Members of the US Senate Finance Committee are urging the US Treasury Department and Internal Revenue Service to take action to ensure that working families who lose their homes to foreclosure face more reasonable, accurate tax bills for their home loan debt forgiveness.
“Working families who lose their homes are getting hit with huge tax bills,” explained Chuck Grassley, ranking member of the Committee.
“Some of those bills are unfairly high and even inaccurate. The IRS needs
to take steps to ensure the accuracy of the bill in the first place. Then the
IRS should offer the taxpayer every opportunity to negotiate the size of the
bill and a fair payment plan. The agency has plenty of authority to treat taxpayers
reasonably in these situations. It needs to use that authority to serve taxpayers.”
Grassley and fellow Finance Committee members Sens. Gordon Smith of Oregon and
Pat Roberts of Kansas wrote to the Treasury secretary to urge these changes.
The letter directs the Treasury Department to take immediate steps to encourage working families that face mortgage repayment difficulties to submit (and have the IRS accept) offers in compromise that will either eliminate or reduce the taxes that they owe due to cancelled mortgage debt on a primary residence.
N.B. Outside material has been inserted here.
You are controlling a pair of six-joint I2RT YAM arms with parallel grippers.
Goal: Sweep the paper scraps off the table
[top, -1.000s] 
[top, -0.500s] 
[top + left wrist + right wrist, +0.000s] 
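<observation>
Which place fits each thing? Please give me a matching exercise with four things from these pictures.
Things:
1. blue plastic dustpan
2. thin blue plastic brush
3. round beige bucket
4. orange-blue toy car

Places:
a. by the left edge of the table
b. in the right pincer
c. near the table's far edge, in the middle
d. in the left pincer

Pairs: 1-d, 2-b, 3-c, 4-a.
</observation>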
The Senators' concerns over the issue have been heightened by a recent article in the New York Times which described the case of a Pennsylvania man who could not keep up payments on his $106,000 mortgage. When his bank foreclosed and wiped his debt slate clean, he was hit with a $34,603 back tax bill because the IRS considered the cancelled debt to be income and therefore taxable. He was also assessed for penalties and late fees.
President Bush has proposed that cancelled mortgage debt on a primary residence should not be treated as income, noting in a recent speech that: “When your home is losing value and your family is under financial stress, the last thing you need to do is to be hit with higher taxes.”
Bush has expressed support for legislation introduced by Senator Debbie Stabenow (D - Mi) known as the Mortgage Relief Act, which would amend the tax code to prevent the IRS from taxing homeowners who have had part or all of their debt forgiven.
The President has said that similar legislation being introduced by Rob Andrews (D - NJ) and Ron Lewis (R - KY) in the House of Representatives is also "positive".